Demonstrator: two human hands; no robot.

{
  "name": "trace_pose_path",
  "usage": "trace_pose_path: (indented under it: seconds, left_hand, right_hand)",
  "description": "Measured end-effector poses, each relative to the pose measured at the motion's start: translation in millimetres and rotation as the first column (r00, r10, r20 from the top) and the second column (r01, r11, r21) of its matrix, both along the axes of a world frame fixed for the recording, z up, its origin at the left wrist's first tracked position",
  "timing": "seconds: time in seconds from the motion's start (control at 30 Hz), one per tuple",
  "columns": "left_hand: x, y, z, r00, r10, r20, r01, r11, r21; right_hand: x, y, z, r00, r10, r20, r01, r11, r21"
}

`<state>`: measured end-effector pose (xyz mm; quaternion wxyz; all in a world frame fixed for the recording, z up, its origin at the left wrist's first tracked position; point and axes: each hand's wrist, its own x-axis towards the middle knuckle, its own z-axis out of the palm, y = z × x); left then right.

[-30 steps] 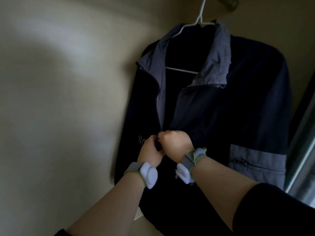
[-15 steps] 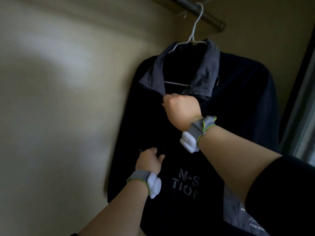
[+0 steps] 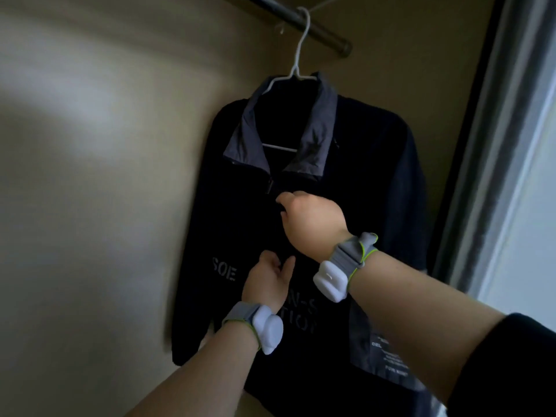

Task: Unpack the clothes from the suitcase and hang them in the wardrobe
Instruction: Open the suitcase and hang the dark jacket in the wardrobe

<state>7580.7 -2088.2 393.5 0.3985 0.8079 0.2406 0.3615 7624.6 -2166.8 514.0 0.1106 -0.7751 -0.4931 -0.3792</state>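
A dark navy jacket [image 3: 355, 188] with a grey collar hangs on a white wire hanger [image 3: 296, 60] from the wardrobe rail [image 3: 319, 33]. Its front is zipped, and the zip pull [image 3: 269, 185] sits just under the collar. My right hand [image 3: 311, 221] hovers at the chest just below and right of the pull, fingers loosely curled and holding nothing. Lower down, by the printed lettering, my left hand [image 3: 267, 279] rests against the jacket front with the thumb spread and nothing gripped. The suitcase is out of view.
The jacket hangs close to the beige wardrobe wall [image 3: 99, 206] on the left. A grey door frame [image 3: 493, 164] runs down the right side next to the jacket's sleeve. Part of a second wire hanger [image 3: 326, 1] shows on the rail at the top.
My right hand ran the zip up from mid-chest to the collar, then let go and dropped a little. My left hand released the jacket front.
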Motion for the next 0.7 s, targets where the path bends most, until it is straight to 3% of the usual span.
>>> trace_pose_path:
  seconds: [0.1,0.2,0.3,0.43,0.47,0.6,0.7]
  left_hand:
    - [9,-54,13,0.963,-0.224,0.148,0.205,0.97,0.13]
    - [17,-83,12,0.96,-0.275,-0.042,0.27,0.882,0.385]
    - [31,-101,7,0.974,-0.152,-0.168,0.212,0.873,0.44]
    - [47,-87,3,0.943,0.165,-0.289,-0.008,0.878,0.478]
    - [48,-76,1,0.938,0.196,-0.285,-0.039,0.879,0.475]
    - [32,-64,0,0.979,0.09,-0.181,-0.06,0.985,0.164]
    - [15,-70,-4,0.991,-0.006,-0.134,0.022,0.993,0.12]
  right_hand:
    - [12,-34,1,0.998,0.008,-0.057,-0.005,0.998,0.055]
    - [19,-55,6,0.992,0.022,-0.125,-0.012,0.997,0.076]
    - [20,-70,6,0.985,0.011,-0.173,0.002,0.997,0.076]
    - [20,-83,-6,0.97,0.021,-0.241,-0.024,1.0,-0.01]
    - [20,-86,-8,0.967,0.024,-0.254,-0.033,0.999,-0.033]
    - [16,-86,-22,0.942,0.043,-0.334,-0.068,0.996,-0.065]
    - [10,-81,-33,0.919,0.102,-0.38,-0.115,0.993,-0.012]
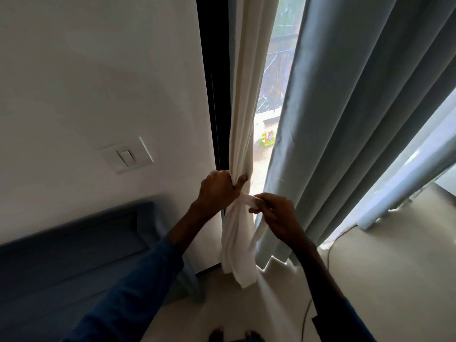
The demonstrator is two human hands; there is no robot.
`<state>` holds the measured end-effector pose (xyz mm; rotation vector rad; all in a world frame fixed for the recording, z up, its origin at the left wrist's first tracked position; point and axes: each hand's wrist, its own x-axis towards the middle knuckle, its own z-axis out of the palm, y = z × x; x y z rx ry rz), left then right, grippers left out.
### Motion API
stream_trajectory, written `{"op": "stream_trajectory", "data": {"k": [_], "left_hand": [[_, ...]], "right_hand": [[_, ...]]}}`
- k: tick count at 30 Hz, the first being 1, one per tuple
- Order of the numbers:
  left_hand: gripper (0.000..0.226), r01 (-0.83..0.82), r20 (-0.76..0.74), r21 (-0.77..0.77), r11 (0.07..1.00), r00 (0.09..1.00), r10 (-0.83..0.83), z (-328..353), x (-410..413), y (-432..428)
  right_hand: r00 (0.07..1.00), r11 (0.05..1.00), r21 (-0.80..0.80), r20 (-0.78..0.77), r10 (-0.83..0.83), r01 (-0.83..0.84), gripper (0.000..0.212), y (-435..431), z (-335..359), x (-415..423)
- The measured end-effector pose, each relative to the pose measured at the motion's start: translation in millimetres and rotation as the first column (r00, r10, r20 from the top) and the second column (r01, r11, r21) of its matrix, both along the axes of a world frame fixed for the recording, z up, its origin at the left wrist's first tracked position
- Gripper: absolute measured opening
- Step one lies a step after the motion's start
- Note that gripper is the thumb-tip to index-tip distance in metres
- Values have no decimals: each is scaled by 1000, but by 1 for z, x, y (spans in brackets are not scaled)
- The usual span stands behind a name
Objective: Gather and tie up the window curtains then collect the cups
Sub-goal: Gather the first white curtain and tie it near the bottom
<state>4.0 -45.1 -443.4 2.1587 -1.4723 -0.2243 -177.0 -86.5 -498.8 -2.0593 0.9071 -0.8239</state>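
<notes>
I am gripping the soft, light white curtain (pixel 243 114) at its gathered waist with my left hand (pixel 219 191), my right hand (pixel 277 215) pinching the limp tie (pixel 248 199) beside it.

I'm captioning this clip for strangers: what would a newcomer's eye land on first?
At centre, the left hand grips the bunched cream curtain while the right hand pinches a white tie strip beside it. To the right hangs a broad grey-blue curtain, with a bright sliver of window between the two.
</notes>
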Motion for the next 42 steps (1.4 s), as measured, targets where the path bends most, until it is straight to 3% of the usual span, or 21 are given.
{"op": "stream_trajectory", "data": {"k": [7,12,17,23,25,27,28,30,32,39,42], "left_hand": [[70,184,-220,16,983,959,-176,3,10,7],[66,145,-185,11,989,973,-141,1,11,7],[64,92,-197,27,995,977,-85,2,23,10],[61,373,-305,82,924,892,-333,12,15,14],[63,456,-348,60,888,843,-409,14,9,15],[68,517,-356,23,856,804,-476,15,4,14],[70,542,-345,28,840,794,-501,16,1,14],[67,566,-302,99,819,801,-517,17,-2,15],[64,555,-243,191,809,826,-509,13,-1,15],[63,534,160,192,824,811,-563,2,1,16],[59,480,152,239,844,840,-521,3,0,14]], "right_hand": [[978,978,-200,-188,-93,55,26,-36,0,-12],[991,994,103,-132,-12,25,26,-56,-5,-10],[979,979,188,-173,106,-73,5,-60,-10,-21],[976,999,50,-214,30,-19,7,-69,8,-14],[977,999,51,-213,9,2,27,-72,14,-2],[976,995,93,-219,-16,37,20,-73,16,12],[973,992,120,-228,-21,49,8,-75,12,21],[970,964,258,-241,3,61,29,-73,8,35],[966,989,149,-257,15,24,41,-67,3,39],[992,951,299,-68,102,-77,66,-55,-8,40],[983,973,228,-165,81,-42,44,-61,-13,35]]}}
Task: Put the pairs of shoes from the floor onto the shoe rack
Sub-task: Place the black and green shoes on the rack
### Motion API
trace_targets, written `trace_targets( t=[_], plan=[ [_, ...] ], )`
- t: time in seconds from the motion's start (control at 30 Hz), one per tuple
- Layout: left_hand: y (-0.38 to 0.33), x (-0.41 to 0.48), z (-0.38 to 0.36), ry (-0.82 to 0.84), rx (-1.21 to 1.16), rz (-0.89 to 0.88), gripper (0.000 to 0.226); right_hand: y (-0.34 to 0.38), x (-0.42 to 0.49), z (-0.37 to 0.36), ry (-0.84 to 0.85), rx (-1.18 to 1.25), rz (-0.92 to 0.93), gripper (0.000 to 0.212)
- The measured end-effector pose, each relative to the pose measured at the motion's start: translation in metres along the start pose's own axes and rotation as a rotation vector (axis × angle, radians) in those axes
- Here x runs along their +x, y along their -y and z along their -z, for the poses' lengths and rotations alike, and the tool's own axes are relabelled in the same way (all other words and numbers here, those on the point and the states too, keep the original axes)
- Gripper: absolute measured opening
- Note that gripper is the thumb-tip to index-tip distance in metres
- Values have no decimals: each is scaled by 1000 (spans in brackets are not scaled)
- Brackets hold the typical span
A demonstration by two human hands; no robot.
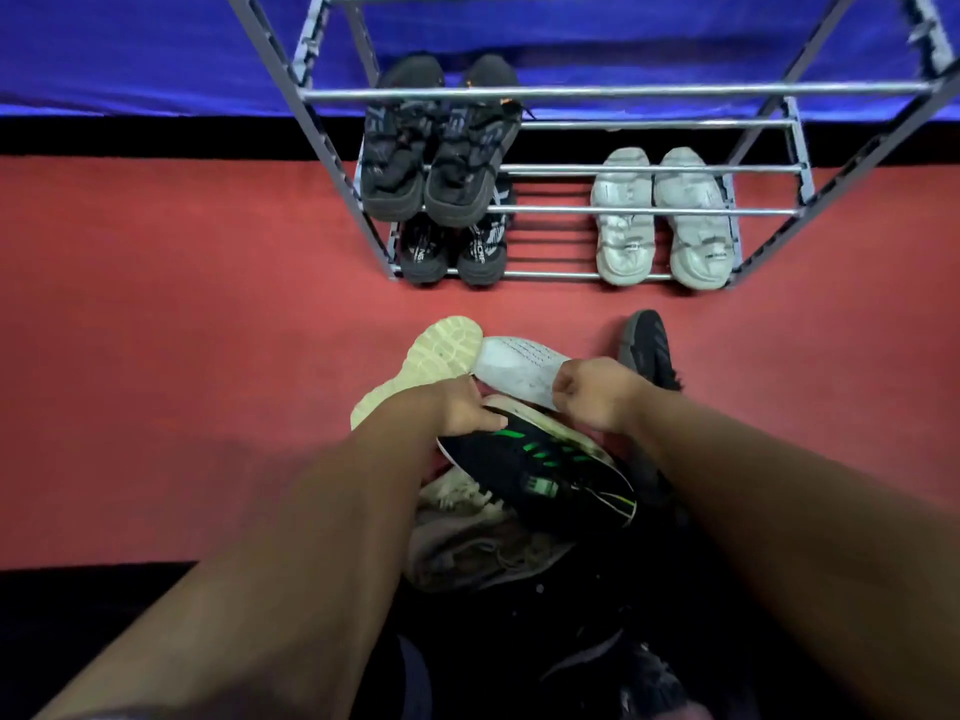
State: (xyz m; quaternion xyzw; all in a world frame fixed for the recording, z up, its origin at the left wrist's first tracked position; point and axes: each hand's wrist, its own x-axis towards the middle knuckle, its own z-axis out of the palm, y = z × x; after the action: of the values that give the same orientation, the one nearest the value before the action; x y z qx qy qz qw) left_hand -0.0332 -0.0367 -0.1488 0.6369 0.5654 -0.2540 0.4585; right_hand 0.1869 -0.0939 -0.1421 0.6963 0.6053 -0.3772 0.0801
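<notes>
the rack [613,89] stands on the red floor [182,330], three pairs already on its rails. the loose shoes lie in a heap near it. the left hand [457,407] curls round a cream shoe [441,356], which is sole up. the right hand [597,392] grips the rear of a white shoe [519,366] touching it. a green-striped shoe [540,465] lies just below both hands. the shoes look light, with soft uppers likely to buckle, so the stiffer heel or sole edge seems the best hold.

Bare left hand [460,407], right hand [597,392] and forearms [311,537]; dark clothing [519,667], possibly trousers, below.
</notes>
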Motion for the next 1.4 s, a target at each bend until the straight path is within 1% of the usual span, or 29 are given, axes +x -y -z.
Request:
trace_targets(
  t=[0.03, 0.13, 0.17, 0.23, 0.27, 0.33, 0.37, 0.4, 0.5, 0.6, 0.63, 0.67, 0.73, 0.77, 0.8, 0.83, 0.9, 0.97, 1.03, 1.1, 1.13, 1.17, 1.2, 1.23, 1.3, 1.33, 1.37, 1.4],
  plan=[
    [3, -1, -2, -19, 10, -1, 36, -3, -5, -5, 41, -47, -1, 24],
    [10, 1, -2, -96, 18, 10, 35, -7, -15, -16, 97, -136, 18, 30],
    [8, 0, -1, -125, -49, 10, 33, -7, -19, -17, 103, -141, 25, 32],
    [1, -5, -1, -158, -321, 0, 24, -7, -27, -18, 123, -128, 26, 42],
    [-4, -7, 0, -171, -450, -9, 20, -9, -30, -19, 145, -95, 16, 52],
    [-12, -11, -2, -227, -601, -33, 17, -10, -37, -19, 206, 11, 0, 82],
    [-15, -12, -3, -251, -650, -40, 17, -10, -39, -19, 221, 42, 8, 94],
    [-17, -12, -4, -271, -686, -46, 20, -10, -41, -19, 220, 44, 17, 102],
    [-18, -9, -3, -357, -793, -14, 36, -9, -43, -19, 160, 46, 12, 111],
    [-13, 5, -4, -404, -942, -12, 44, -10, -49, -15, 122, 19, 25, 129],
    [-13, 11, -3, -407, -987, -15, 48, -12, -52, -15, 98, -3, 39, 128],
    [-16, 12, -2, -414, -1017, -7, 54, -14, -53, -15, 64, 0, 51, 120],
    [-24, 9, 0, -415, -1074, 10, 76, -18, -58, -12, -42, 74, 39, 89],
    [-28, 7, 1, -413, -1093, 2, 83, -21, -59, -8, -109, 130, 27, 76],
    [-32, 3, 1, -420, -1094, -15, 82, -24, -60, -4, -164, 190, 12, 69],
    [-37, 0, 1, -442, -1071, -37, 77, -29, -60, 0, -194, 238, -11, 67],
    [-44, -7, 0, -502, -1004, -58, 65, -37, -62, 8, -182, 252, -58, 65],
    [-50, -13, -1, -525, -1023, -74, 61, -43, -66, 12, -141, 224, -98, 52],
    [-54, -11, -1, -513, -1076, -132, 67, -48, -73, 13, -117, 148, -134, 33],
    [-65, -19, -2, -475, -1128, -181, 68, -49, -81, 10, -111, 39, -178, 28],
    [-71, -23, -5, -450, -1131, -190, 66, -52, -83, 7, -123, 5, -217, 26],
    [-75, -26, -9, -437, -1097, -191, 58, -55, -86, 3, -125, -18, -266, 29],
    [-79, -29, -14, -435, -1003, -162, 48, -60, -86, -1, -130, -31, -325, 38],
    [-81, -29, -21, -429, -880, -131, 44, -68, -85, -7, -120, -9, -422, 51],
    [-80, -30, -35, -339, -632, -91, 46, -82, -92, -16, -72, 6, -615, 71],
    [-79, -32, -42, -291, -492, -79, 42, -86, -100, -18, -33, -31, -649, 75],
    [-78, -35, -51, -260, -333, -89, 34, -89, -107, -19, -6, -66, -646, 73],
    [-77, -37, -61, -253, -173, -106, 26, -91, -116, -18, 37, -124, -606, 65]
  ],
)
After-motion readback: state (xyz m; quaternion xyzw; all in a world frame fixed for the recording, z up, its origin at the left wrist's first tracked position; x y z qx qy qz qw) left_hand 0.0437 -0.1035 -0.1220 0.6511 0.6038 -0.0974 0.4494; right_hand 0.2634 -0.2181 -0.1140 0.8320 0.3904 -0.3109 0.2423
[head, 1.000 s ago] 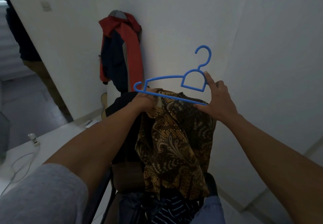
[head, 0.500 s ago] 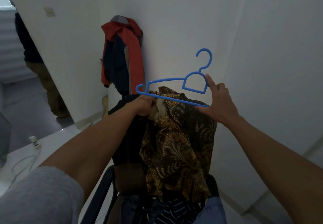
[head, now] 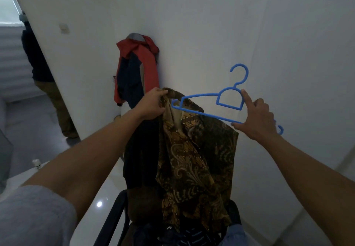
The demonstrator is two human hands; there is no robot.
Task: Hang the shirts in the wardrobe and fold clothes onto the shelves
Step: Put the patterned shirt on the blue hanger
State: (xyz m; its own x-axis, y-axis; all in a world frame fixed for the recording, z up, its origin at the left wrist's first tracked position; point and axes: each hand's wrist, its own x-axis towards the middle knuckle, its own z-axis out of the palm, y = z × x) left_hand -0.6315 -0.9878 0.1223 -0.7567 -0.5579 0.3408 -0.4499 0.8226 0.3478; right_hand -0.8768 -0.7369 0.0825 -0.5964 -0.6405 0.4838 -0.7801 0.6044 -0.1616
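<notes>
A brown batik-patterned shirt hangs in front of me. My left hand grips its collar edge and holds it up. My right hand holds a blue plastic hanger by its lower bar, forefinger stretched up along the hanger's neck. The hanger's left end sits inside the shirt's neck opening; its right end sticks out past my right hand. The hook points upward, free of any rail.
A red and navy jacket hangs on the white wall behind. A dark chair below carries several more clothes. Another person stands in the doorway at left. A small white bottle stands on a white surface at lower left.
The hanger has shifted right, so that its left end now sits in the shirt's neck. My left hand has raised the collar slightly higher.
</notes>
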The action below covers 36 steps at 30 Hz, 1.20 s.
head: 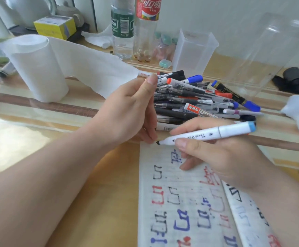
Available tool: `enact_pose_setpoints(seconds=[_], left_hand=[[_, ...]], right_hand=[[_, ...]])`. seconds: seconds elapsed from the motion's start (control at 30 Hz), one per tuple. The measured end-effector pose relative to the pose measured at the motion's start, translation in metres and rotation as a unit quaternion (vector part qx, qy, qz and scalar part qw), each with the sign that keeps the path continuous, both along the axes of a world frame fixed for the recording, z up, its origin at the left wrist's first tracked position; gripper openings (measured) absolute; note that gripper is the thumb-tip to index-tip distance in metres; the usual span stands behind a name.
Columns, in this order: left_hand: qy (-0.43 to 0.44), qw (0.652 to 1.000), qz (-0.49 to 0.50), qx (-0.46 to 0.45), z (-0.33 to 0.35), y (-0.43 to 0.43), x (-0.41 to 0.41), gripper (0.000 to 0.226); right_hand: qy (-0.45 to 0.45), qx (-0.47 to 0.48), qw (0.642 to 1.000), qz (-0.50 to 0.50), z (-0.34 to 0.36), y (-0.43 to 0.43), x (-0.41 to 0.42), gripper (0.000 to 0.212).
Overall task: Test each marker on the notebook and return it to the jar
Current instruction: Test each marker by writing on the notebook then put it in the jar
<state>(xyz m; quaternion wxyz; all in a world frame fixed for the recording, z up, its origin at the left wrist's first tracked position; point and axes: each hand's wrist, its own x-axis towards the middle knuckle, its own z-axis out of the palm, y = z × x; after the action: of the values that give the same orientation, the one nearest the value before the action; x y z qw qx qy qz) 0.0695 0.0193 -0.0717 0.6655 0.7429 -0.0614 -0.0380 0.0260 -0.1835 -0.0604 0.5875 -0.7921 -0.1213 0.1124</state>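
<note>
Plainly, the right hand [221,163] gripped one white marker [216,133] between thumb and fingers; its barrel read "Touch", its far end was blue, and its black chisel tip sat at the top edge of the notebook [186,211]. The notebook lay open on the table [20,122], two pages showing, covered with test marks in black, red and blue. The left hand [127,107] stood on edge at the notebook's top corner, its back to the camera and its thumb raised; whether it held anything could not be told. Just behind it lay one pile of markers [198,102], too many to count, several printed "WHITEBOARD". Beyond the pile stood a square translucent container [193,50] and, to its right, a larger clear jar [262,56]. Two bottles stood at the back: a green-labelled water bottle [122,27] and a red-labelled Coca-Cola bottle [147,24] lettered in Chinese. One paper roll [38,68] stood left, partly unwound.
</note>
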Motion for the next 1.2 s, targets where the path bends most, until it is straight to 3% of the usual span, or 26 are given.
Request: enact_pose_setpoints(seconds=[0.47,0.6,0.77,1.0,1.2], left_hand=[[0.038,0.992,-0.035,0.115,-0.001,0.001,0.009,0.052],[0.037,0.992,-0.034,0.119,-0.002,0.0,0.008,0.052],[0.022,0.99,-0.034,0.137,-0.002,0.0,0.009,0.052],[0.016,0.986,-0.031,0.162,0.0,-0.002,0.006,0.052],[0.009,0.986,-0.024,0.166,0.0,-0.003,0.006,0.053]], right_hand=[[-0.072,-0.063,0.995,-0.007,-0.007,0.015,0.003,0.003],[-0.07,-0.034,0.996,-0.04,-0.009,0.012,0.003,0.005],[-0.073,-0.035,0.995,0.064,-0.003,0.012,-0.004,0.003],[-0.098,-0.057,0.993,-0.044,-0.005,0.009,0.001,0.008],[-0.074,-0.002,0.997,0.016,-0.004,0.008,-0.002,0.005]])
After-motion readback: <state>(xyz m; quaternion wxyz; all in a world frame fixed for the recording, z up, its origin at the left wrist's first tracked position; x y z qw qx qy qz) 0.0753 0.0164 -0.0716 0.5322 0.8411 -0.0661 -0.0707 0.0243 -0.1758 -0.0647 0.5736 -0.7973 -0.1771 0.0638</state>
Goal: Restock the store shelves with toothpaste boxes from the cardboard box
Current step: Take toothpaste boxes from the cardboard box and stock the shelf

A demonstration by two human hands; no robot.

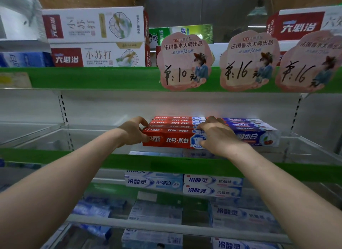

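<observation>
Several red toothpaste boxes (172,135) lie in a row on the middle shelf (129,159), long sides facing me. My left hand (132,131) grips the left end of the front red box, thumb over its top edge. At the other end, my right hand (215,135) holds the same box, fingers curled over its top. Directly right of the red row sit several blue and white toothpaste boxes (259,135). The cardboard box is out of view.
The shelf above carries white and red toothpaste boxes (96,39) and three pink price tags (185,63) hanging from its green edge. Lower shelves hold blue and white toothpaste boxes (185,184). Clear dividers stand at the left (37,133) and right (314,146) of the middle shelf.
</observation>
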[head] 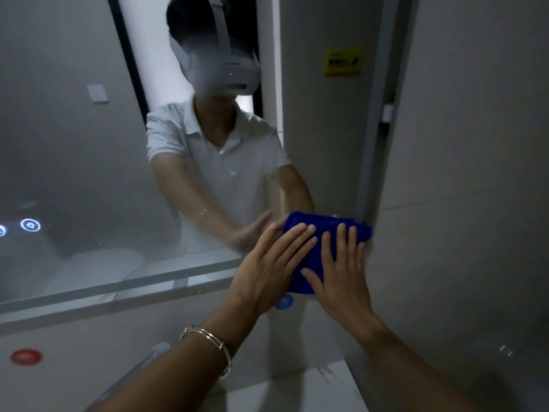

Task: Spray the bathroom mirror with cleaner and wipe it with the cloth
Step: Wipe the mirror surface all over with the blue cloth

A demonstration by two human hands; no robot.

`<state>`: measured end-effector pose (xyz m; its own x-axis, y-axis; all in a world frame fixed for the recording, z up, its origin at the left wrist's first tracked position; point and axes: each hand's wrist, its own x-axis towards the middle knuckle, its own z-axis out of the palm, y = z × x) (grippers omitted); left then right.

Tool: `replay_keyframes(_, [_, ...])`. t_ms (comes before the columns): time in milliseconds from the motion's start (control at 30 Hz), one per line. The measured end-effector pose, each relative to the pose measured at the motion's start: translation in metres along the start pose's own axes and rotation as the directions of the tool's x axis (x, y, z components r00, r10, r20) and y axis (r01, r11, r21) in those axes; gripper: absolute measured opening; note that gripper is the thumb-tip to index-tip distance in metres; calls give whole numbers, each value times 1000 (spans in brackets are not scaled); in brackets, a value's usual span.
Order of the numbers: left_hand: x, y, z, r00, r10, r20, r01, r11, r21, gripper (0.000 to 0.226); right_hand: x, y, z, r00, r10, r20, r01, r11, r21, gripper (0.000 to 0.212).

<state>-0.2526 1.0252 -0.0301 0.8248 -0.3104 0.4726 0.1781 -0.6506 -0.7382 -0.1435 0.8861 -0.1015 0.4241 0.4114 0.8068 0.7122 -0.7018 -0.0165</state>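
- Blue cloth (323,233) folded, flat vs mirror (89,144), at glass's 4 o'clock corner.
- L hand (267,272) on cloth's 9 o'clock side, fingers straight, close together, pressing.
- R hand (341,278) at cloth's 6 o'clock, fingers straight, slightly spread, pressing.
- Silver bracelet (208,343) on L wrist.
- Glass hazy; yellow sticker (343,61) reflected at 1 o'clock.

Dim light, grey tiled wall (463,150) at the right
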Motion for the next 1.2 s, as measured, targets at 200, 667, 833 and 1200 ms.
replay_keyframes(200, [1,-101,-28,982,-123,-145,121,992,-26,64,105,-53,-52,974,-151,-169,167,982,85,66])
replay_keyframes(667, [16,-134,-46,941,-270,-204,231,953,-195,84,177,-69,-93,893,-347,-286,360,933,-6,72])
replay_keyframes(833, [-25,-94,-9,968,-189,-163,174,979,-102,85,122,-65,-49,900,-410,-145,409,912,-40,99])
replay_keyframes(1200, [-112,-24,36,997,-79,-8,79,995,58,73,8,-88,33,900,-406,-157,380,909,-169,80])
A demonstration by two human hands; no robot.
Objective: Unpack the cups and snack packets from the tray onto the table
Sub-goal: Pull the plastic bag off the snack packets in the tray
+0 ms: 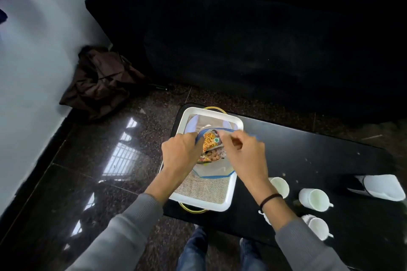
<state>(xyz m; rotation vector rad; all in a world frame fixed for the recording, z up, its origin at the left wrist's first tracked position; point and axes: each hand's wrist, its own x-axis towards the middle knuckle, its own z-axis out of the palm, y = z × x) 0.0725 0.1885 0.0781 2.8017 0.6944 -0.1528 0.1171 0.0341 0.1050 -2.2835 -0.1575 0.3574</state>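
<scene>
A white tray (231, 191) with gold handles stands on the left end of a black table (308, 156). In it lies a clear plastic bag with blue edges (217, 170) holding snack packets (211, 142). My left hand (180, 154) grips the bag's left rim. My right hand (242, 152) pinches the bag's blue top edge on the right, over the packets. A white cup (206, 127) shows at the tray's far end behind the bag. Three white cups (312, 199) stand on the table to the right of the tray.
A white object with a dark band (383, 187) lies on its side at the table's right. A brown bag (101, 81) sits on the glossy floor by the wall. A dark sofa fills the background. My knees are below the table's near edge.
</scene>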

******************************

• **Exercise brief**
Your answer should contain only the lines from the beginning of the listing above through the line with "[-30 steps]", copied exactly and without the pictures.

• **Finished exercise**
Demonstrator: two human hands; no robot.

{
  "name": "trace_pose_path",
  "usage": "trace_pose_path: (indented under it: seconds, left_hand, right_hand)",
  "description": "Measured end-effector poses, each relative to the pose measured at the motion's start: translation in millimetres and rotation as the first column (r00, r10, r20 from the top) and the second column (r01, r11, r21) of its matrix, both along the axes of a world frame fixed for the recording, z up, its origin at the left wrist's first tracked position",
  "timing": "seconds: time in seconds from the motion's start (control at 30 Hz), one per tuple",
  "columns": "left_hand: x, y, z, r00, r10, r20, r01, r11, r21; right_hand: x, y, z, r00, r10, r20, r01, r11, r21"
}

`<state>`: measured end-effector pose (xyz mm; quaternion wxyz; all in a world frame fixed for the recording, z up, its origin at the left wrist's first tracked position; point and axes: each hand's wrist, its own x-axis towards the middle knuckle, its own z-axis out of the palm, y = z × x); left then right.

[-30 steps] 

Work on this exercise is finished.